In dit artikel staat in welke gevallen coördinatie niet mogelijk is. Sub a en sub b sluiten uit dat besluiten gecoördineerd worden voorbereid, terwijl de uitkomst van de voorbereiding nog onzeker is. Zolang geen Milieueffectrapport (MER) is opgesteld, is ook niet duidelijk welke locatievariant of welke inrichtingsvariant de voorkeur heeft. Ook de noodzaak tot het opstellen van een exploitatieplan maakt de procedure

ingewikkelder. Het feit dat een exploitatieplan nodig is, betekent dat er met partijen geen overeenstemming is over de financiering, wat geen goede basis is voor een gecoördineerde voorbereiding. Er is tijd nodig om in zo’n geval te proberen om alsnog met partijen overeenkomsten te sluiten, wat niet past bij de voortvarendheid waarmee via de coördinatieregeling uitvoering kan worden voorbereid. Bij mogelijke planschade moet de aanvrager zich bereid verklaren de kosten voor zijn rekening te willen nemen. Als de aanvrager dat niet wil, dan zou het financiële risico van het

vaststellen van het bestemmingsplan bij de gemeente liggen. Gecoördineerde besluitvorming is in zo’n geval dan ook niet wenselijk.

 

Artikel 6

De wet geeft geen aanwijzingen over de manier waarop de coördinatieregeling uitgevoerd moet worden. Het is wel wenselijk dat de gemeente duidelijkheid geeft over de uitvoering. Daarom draagt de gemeenteraad het college in dit artikel op om een procedureregeling vast

te stellen. Daarin kan bijvoorbeeld worden aangegeven hoeveel tijd de aanvrager heeft om de te coördineren vergunningen aan te vragen.

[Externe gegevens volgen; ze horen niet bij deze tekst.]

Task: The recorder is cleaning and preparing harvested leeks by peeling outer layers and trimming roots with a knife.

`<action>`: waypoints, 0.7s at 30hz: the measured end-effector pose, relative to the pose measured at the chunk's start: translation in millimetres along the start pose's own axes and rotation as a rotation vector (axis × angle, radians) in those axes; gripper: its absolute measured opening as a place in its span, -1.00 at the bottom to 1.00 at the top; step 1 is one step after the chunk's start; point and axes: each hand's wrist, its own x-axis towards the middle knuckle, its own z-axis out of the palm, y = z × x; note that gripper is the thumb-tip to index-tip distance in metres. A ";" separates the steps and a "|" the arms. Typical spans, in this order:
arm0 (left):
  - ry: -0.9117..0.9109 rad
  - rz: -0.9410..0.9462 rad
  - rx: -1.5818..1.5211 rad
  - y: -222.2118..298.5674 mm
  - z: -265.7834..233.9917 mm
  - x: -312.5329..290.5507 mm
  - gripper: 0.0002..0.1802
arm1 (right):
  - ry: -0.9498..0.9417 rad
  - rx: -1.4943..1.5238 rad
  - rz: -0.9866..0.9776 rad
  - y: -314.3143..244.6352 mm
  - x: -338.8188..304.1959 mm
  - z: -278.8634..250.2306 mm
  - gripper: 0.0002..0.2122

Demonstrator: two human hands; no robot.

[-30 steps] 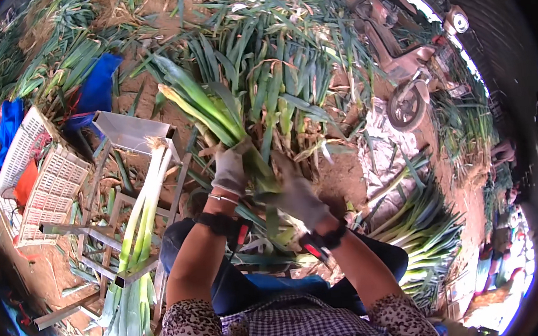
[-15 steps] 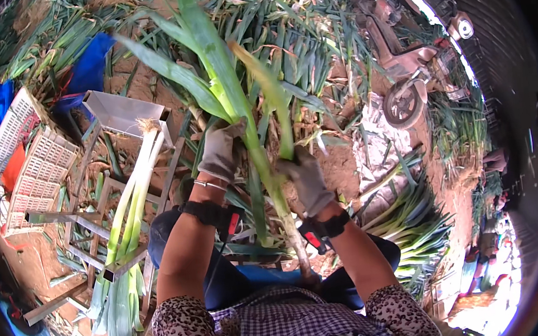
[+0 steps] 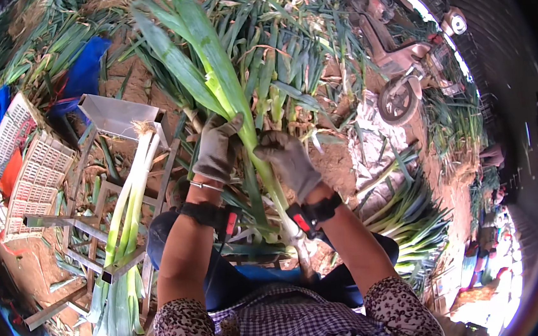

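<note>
A large leek (image 3: 249, 128) with broad green leaves stands almost upright in front of me, its pale root end pointing down toward my lap. My left hand (image 3: 217, 148), in a grey glove, is closed round the leek just below where the leaves fan out. On the other side my right hand (image 3: 284, 157), gloved too, has its fingers curled in against the stalk at nearly the same height. What lies between those fingertips is hard to make out. Several cleaned leeks (image 3: 131, 212) with white root ends lie on a metal frame (image 3: 108, 271) to my left.
A metal trough (image 3: 120, 114) tops the frame. Beyond it stand a white plastic crate (image 3: 37, 182) and a blue sheet (image 3: 87, 68). Piled leeks (image 3: 277, 45) cover the far ground. More leeks (image 3: 408, 226) lie at my right, below a parked scooter (image 3: 394, 61).
My right hand has moved up and left to the stalk. The yellowish leaf it held is gone from it. My left hand keeps its hold on the leek.
</note>
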 end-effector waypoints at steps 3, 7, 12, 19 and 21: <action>0.059 -0.001 0.066 16.2 -7.5 -1.5 -0.64 | -0.033 0.032 -0.110 12.6 -20.8 4.0 -0.85; 0.100 -0.017 0.113 18.2 -15.5 -1.9 -0.65 | -0.008 0.712 -0.015 -0.5 -31.5 1.1 -0.82; 0.051 -0.035 0.102 4.2 11.7 -4.8 -0.66 | 0.191 -0.417 -0.491 21.5 3.5 2.1 -0.63; 0.147 0.005 0.210 12.8 -9.8 -0.2 -0.66 | 0.020 -0.055 -0.204 -3.2 -52.9 2.5 -0.80; 0.166 0.016 0.218 10.2 -9.5 0.8 -0.64 | 0.035 -0.066 -0.194 0.3 -51.6 -5.6 -0.84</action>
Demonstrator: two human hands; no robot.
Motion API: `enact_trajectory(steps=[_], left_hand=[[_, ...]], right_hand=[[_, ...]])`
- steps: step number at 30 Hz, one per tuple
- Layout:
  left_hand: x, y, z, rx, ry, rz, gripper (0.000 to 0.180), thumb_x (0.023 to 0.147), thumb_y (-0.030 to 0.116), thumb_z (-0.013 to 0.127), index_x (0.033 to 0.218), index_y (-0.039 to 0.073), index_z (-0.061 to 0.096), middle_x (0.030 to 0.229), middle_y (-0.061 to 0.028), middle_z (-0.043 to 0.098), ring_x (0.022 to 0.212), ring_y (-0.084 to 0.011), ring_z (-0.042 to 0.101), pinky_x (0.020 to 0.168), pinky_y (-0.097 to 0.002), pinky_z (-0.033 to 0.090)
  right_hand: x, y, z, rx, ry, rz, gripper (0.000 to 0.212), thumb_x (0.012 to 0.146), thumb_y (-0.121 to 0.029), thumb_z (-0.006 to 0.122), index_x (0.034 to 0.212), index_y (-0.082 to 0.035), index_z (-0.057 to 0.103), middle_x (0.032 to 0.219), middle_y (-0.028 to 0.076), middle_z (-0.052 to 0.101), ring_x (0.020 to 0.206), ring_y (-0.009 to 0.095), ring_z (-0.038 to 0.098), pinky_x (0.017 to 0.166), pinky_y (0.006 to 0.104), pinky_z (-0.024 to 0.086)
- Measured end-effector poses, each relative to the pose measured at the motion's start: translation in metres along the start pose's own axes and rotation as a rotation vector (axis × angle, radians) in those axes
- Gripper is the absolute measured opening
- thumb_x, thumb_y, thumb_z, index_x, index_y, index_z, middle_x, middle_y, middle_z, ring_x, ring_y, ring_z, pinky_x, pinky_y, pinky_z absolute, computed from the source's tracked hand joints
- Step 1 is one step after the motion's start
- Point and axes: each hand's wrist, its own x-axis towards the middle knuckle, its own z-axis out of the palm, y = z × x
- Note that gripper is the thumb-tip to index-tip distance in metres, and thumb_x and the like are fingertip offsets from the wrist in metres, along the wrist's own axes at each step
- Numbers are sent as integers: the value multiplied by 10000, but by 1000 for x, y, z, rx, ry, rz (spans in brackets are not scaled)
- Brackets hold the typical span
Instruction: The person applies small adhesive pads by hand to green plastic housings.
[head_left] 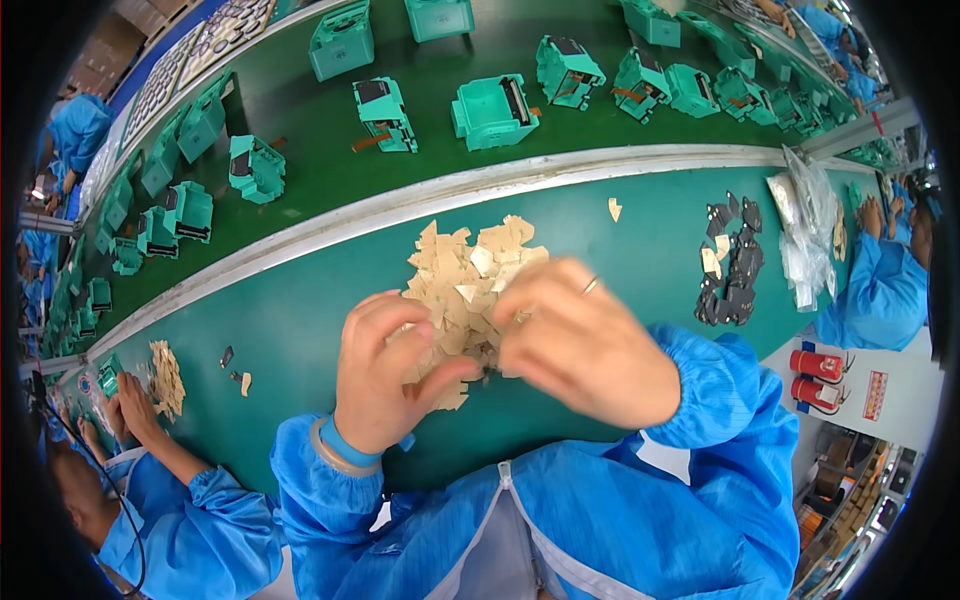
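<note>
Tan backing pieces (470, 275) sit in a loose heap on the green table (300, 320), near its middle, just inside the pale strip (400, 205) along the table's far edge. Both hands work at the near side of the heap.

Left hand (385, 370): fingers curled, thumb and forefinger pinched together at the heap's lower left edge. Grip nearly closed. Looks like it has a small tan piece between the tips, but can't tell for sure. Blue band (345, 445) on the wrist.

Right hand (585, 345): motion-blurred, fingers bent down over the heap's right side, ring (591, 286) on one finger. Grip partly closed; can't tell whether it holds anything. Fingertips overlap the heap, touching or just above it.

Heap lies under and beyond both grips, most of it toward the far edge from the fingertips.

Elsewhere on the table: one stray tan piece (614, 209) near the far edge, right of the heap; a cluster of black parts (735, 265) well apart toward the right end; clear bags (805, 230) just beside those. Beyond the strip, teal housings (495, 110) sit on the dark green conveyor belt (310, 120).

Another person's hands (125, 405) at the left end of the table, beside a smaller tan pile (167, 378).
</note>
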Motion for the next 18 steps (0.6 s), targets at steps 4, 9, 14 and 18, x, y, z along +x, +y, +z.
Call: enact_trajectory(steps=[4, 9, 14, 18], left_hand=[[0, 11, -7, -21, 22, -269, 492, 684, 92, 749, 1097, 51, 485, 1022, -128, 511, 902, -267, 517, 790, -379, 450], [-9, 15, -7, -311, -44, -324, 217, 770, 5, 628, 984, 15, 589, 964, -135, 549, 823, -226, 553, 710, -311, 449], [-11, 27, 9, -569, 153, -664, 256, 852, 38, 533, 1102, -12, 513, 1085, -142, 521, 983, -212, 517, 842, -329, 416], [-7, 30, 18, -868, 296, -736, 440, 868, 126, 541, 1258, -5, 385, 1208, -151, 461, 1164, -246, 436, 961, -374, 356]], right_hand=[[48, 66, -22, -800, 750, -465, 484, 608, -118, 760, 1052, -74, 572, 1176, 158, 507, 1107, 356, 445, 896, 430, 370], [80, 141, -19, -696, 470, -52, 766, 682, -90, 700, 1341, -205, 328, 1058, 148, 567, 1055, 335, 479, 922, 476, 333], [78, 135, -16, -74, 409, 291, 749, 792, -70, 629, 1389, -134, 182, 1042, 163, 583, 1056, 266, 513, 944, 367, 356], [39, 79, -27, 987, 550, 385, 619, 861, -117, 563, 1378, -77, 226, 1146, 129, 546, 1069, 220, 516, 920, 344, 393]])
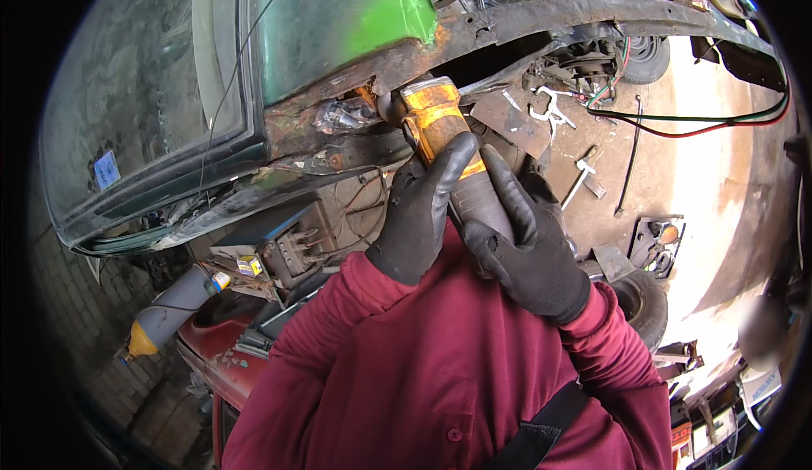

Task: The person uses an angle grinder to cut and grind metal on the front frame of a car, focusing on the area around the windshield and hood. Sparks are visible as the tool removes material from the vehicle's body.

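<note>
- The left hand [419, 212], in a black glove, is closed around the side of a power tool [436, 123] near its yellow front part.
- The right hand [541, 258], gloved the same way, grips the tool's dark rear body, so both hands hold it together.
- The tool sits in front of the person's chest, its yellow head up against the car's rusty edge – whether it touches the metal cannot be told.
- Just beyond the head is the worn car body [338, 144], with a bright green panel [364, 26] above it and a large dusty window [135, 89] to the left.
- Right of the tool, a metal clamp [551, 115] and a hammer-like tool [578, 184] lie on the floor [613, 153].
- Farther right, red and dark hoses [702, 121] hang in a loop; a tyre [653, 305] lies below.
- At lower left are a boxy machine [298, 250], a grey-and-yellow gas cylinder [176, 307] and a red car part [211, 335].
</note>
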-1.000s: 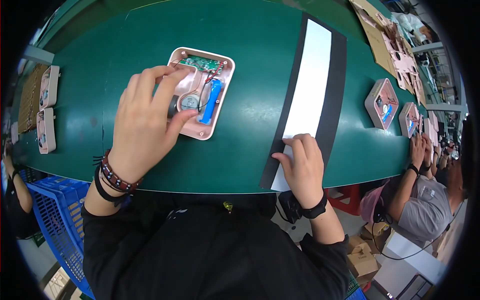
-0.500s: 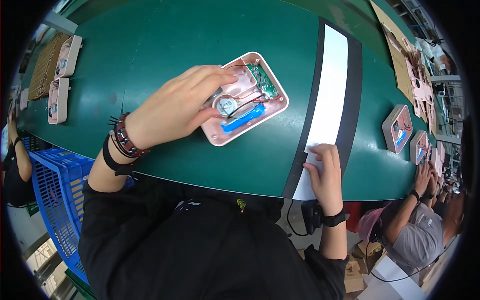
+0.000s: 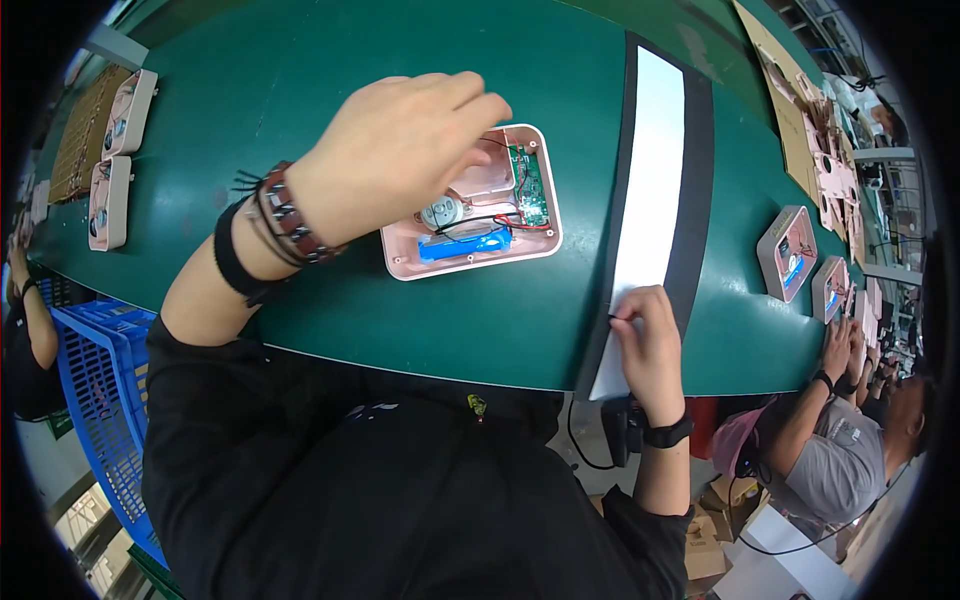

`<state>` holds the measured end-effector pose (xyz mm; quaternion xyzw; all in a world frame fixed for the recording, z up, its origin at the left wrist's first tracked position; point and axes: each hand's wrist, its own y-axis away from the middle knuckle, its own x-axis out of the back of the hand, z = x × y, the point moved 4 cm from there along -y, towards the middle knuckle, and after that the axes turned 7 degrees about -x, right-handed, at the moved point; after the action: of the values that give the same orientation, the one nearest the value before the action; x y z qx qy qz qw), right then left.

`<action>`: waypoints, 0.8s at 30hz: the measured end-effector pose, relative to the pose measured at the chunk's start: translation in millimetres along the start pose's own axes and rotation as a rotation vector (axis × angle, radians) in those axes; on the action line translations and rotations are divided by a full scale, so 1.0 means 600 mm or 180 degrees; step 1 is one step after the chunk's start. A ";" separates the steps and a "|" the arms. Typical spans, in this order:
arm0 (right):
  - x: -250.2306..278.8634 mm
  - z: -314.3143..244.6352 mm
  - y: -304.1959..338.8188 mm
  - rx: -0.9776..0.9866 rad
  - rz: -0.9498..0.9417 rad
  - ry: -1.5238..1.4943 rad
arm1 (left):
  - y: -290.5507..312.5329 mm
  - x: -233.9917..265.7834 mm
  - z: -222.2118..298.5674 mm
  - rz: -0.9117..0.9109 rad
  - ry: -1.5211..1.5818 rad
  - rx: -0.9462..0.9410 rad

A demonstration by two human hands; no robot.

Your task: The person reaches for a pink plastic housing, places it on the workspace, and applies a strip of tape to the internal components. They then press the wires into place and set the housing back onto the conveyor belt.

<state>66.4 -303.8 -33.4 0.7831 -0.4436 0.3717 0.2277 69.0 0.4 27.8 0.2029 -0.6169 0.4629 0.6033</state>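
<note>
My left hand hangs over the far left part of a pink plastic housing, fingers bent, thumb apart from them, nothing visible between. Inside the housing are a green circuit board, a round silver speaker-like part, a blue cylindrical battery and thin red and black wires. The hand hides the housing's far left corner. My right hand rests on the near end of a long white strip lying on a black backing. Its thumb and forefinger are pinched at the strip's left edge, beside a small dark bit.
Two similar housings lie at the far left beside brown cardboard. More housings stand at right, near a co-worker's hands. Pink parts lie on cardboard. A blue crate stands below the table's left edge.
My left hand has lifted off the housing and moved away from me. The housing has turned and now sits squarer to me. My right thumb and forefinger have closed together at the strip's edge.
</note>
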 end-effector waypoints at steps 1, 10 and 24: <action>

De wetgever heeft met de Wet samenhangende besluiten Awb een coördinatieprocedure toegevoegd aan de Algemene wet bestuursrecht (Awb). Dit onderdeel van de Awb (§ 3.5.3) werkt pas als een wet of een gemeentelijke verordening de procedure van toepassing verklaart. Zolang het college nog geen procedureregeling heeft vastgesteld is op grond van sub c de procedure van de Awb van toepassing. Daar is voor gekozen, omdat de regeling van het college nog niet klaar is en het overigens ook aan te bevelen is om die regeling pas op te stellen nadat ervaring is opgedaan met het toepassen van de coördinatieregeling. Als het college een procedureregeling vaststelt en bekend maakt, blijft sub c buiten toepassing.

De Wet samenhangende besluiten Awb verplicht het college van burgemeester en wethouders om een aanvrager in kennis te stellen van alle vergunningen die de aanvrager voor zijn project nodig heeft. Sub b geeft aan dat het wenselijk is dat het college in de procedureregeling aangeeft hoe aan die verplichting vorm wordt gegeven. Sub d is opgenomen voor alle duidelijkheid.